Dass es nach 90 Minuten keinen Sieger gab, war aufgrund der zahlreichen Chancen etwas verwunderlich. Die Möglichkeiten für mehr Tore waren schließlich da. „Wir sind gut reingekommen und hätten durchaus mehr Tore machen können“, betonte HSV-Trainer Johannes Helmke nach Abpfiff. Den besseren Start erwischte sein Team und belohnte sich nach einem Sturmlauf in Person von Maximilian Fröhlich (16.). Aaron Gadermann schickte den Stürmer, der mit einem satten Linksschuss vollendete.

Nach der Halbzeit wirkten die Gäste allerdings nicht mehr so spritzig und im letzten Drittel unkonzentriert. „Ich dachte, wir sind einen Tick weiter“, so der Trainer, der die Ballsicherheit, Präsenz auf dem Platz und das Zulassen von Chancen bemängelte. Dass es das dritte Spiel in vier Tagen ist, dürfe allerdings keine Ausrede sein. Eine Erkenntnis zieht der Coach allerdings aus der Partie: „Wir haben bezüglich Formation zuletzt viel ausprobiert.

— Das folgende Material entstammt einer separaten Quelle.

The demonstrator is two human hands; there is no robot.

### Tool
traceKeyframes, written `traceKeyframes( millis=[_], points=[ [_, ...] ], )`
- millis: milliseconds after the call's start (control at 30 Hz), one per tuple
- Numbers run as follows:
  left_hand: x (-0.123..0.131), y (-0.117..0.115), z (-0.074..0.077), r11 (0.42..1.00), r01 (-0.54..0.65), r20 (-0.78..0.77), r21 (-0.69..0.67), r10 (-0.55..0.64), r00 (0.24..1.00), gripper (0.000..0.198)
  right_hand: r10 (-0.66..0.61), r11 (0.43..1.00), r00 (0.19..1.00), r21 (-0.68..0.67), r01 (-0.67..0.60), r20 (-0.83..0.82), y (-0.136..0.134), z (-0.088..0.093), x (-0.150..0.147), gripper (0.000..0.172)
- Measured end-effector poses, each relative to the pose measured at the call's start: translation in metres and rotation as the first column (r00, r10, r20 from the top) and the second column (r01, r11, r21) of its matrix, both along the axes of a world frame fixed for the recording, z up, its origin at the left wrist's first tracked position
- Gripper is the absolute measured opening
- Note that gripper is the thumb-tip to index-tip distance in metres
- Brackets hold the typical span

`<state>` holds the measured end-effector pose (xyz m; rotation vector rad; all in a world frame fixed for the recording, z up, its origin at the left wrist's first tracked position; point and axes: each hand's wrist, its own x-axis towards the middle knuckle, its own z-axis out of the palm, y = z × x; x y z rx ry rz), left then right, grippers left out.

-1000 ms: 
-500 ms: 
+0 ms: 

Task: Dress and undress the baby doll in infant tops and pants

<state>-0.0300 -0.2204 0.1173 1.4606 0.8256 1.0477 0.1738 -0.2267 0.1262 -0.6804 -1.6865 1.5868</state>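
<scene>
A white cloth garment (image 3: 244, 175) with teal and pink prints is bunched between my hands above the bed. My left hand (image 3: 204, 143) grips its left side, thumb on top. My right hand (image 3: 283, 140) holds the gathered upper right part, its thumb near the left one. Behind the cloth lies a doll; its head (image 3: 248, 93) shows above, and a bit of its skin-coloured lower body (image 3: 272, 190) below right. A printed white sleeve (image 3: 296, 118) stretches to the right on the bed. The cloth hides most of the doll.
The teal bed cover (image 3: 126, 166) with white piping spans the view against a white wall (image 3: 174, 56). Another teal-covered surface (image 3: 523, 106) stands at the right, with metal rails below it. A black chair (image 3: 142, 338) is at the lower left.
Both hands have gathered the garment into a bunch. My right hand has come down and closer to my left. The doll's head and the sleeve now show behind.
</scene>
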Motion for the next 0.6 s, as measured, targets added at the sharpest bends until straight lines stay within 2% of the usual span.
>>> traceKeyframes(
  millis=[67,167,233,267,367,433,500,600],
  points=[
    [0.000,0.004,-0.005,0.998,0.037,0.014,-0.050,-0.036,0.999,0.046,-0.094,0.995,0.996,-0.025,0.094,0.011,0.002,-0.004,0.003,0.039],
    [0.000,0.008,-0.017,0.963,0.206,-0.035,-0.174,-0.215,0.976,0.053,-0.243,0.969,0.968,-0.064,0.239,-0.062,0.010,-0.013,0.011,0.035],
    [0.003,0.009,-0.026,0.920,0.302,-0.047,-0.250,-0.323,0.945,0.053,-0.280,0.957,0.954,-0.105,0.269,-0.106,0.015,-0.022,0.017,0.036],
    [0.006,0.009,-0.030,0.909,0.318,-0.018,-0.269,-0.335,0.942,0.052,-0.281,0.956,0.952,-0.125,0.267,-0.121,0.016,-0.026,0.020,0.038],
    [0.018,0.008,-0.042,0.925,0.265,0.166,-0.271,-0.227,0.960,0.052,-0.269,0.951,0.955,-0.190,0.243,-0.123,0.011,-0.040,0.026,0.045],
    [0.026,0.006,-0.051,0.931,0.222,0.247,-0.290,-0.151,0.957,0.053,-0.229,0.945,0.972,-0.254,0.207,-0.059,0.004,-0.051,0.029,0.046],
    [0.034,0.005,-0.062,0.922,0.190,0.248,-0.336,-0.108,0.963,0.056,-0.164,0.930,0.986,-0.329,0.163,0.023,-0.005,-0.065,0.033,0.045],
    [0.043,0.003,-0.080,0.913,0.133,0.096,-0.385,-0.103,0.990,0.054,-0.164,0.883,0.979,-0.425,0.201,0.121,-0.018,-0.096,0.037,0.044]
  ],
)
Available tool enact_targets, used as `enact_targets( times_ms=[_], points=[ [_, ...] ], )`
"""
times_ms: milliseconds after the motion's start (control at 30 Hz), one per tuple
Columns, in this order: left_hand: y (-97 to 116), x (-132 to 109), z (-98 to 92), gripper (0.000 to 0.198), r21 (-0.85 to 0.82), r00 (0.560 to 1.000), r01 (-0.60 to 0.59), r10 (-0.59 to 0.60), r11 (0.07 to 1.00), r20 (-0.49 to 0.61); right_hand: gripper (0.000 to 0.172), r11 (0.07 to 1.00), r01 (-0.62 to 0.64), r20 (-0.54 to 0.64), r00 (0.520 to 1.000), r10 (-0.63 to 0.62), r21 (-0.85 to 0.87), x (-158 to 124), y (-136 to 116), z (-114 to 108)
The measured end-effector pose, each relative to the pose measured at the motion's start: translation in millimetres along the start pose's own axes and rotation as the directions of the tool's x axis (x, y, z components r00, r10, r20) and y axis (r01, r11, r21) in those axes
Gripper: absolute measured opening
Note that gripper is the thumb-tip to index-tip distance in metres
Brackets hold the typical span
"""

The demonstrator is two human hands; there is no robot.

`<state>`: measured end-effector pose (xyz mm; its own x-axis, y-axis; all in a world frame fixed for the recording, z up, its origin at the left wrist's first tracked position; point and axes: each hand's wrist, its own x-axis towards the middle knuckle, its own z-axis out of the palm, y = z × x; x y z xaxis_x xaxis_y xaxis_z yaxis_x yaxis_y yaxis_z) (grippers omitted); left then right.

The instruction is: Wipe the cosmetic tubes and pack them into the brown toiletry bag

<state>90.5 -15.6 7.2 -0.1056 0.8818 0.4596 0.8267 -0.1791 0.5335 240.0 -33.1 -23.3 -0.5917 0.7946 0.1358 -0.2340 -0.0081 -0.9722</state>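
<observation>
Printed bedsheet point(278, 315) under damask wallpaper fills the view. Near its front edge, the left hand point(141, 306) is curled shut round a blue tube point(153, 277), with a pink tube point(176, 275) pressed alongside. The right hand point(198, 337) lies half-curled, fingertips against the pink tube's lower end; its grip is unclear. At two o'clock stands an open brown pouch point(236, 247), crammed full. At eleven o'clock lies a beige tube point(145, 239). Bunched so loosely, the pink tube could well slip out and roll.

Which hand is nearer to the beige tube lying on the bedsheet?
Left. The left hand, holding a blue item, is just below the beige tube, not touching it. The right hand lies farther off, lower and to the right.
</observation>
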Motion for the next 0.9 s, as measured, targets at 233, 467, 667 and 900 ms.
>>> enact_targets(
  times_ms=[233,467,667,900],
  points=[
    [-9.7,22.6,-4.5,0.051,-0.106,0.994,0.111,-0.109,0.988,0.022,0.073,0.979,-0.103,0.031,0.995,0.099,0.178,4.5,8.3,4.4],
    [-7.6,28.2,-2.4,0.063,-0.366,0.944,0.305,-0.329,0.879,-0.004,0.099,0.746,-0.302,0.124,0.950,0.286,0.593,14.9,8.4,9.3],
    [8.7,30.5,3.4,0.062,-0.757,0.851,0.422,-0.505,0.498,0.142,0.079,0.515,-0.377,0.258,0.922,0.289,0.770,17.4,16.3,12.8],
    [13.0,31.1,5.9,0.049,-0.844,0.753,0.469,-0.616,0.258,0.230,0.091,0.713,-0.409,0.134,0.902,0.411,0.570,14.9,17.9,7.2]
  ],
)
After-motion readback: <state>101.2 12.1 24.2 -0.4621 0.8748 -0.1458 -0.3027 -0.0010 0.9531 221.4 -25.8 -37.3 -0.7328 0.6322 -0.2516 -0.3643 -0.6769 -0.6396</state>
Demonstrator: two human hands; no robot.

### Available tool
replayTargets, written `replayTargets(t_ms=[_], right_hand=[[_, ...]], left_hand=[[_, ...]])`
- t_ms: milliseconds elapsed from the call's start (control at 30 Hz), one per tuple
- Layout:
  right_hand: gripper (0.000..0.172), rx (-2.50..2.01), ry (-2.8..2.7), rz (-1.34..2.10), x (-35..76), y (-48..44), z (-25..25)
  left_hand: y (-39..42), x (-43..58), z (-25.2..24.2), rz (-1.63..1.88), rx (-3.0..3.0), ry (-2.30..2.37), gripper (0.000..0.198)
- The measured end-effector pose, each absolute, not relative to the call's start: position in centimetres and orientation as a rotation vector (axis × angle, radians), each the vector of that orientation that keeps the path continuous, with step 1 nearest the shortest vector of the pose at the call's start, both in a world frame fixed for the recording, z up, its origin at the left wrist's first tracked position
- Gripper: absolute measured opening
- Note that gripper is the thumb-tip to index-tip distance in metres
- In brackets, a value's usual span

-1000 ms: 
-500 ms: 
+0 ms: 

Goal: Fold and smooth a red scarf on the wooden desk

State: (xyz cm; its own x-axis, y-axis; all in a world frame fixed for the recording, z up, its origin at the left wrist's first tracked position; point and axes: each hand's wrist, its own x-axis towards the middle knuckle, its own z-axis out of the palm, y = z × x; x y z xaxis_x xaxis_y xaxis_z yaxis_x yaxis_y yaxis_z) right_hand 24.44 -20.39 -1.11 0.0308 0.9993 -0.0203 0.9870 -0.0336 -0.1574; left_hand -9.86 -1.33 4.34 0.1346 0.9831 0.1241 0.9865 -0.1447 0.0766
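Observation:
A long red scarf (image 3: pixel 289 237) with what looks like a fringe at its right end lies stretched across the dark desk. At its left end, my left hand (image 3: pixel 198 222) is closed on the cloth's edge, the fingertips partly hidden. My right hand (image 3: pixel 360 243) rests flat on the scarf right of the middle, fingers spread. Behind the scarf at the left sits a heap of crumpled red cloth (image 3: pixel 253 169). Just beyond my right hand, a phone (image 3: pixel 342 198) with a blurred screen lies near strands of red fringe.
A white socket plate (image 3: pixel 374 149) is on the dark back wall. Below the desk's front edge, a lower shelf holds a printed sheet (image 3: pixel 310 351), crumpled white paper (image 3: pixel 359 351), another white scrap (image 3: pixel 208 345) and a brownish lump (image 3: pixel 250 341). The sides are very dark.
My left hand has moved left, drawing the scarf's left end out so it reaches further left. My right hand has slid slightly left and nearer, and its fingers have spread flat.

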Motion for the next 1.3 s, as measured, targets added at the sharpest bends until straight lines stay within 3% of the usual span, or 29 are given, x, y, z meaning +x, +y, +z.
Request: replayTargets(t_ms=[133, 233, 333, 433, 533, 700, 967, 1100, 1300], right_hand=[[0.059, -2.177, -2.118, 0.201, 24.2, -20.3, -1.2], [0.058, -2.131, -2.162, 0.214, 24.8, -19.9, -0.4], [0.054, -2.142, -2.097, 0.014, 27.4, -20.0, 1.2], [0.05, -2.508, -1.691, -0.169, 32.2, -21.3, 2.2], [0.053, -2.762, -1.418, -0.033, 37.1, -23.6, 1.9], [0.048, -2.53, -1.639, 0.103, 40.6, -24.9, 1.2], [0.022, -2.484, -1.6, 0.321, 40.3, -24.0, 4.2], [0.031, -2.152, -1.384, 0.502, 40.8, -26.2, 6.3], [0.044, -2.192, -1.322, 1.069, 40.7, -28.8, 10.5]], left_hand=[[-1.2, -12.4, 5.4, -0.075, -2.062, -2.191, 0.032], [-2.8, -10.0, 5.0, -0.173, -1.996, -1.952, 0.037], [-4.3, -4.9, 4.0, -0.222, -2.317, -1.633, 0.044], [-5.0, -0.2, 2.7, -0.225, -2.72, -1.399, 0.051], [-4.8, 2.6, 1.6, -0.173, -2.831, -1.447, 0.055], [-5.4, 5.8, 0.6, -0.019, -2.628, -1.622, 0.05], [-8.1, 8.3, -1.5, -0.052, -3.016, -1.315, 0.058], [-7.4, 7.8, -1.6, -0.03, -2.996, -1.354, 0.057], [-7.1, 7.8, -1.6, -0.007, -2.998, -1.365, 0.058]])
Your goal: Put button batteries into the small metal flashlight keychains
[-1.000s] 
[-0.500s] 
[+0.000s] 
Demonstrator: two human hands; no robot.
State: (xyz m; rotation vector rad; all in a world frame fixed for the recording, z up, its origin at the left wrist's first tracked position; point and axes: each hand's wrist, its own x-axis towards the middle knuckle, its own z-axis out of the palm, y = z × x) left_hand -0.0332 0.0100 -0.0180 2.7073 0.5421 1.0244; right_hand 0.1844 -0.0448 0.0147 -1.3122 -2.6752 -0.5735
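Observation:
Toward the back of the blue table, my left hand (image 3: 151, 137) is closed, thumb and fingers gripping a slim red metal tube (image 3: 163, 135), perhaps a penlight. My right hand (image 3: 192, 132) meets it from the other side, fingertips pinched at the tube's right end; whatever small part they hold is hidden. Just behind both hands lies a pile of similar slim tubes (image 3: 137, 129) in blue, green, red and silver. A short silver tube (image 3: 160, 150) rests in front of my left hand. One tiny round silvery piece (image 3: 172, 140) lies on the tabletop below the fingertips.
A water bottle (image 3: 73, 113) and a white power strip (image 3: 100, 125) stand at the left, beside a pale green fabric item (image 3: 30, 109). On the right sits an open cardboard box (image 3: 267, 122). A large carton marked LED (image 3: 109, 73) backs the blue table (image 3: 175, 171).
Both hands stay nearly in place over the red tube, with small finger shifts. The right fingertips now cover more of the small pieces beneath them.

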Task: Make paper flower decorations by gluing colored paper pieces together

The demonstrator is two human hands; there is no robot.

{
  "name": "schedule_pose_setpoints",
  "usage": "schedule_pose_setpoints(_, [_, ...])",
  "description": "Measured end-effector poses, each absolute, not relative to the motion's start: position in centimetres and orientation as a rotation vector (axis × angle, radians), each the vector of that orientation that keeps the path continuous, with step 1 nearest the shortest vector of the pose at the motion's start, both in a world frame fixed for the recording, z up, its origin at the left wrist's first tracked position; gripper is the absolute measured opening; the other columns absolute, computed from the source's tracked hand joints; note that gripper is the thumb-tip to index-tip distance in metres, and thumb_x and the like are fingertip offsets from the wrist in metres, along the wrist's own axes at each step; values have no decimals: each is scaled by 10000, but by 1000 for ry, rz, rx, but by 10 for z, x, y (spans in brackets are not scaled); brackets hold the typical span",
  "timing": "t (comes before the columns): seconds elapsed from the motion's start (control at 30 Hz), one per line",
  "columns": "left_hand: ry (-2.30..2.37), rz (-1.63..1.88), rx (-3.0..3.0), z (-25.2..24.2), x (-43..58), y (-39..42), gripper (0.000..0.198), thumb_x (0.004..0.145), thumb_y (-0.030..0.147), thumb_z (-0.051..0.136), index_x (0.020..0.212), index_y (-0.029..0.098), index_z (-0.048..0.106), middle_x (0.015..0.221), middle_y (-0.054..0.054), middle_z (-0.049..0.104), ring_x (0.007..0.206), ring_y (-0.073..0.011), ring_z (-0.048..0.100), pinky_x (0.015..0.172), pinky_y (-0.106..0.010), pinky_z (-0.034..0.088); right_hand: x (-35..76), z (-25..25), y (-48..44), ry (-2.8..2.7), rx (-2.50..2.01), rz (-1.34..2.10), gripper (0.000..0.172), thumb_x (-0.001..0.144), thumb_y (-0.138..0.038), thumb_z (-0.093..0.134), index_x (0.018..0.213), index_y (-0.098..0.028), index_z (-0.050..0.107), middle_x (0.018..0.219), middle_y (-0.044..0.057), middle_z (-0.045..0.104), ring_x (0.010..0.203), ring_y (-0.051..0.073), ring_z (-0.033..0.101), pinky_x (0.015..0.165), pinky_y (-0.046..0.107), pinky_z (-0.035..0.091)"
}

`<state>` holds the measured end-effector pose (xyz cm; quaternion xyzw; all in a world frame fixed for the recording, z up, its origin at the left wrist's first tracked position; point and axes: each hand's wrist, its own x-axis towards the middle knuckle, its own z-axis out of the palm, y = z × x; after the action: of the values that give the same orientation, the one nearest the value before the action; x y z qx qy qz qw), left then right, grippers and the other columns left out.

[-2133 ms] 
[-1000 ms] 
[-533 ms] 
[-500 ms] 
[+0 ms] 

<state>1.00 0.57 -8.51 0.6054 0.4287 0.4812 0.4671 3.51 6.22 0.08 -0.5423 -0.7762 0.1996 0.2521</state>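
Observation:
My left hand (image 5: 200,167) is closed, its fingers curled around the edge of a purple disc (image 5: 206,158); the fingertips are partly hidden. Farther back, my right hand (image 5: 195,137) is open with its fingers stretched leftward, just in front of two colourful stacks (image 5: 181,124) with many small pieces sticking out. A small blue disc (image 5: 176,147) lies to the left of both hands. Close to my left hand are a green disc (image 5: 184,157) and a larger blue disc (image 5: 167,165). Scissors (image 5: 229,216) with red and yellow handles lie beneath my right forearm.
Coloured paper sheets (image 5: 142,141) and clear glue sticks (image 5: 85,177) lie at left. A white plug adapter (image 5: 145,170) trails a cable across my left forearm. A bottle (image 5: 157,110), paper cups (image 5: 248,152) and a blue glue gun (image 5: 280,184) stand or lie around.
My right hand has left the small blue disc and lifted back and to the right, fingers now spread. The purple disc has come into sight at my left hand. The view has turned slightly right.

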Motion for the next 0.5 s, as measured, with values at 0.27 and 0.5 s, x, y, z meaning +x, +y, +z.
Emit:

Die Tendenz geht Richtung Viererkette.“

Die Passivität bestrafte schließlich Neuzugang Felix Schütz, der nach einem Freistoß zum Ausgleich einköpfte (76.) – der Lohn für eine mutige zweite Halbzeit, in der die Elf von Florian Roth das Spielfeld breit machte und die Räume clever nutze. „Mit ein bisschen Glück können wir am Ende gewinnen“, blickt ein zufriedener Trainer zurück. Zwar machte seine Elf teils katastrophale Fehler im Aufbauspiel, auf der anderen zeigte sie aber gutes Angriffspressing und gab sich nicht auf. „Natürlich haben wir noch ein bisschen Arbeit vor uns. Die positiven Aktionen überwiegen allerdings.“

Neu im Kader der Barockstadt II war zudem Constantin Drimalski, der zuvor für Hessenligist Flieden spielte und sich kurz vor Ligastart dem Verbandsligist anschloss. „Er ist ein junger Mann mit Stallgeruch, der perfekt bei uns reinpasst“, erläutert Roth. Der 20-Jährige ist auf der Außenbahn beheimatet.

Die Statistik

SG Barockstadt II: Weisbäcker; Hartwig, Schütz, Weitzel, Peli – Vinojcic, Liebermann – Wittke, Mulaj, Zenuni – Noori (Drimalski, Dux, Kocak, Gören, Wagner).
Hünfelder SV: Ernst; Sternstein, Witzel, Schuch, Dücker – Vogt, Gadermann, Alles – Reith, Fröhlich, Rohde (Vogler, Faulstich, Krieger, Budenz, Wenzel).
Schiedsrichter: Lars-Hendrik Köpsel (Borussia Fulda).
Zuschauer: 100.
Tore: 0:1 Maximilian Fröhlich (16), 1:1 Felix Schütz (31.).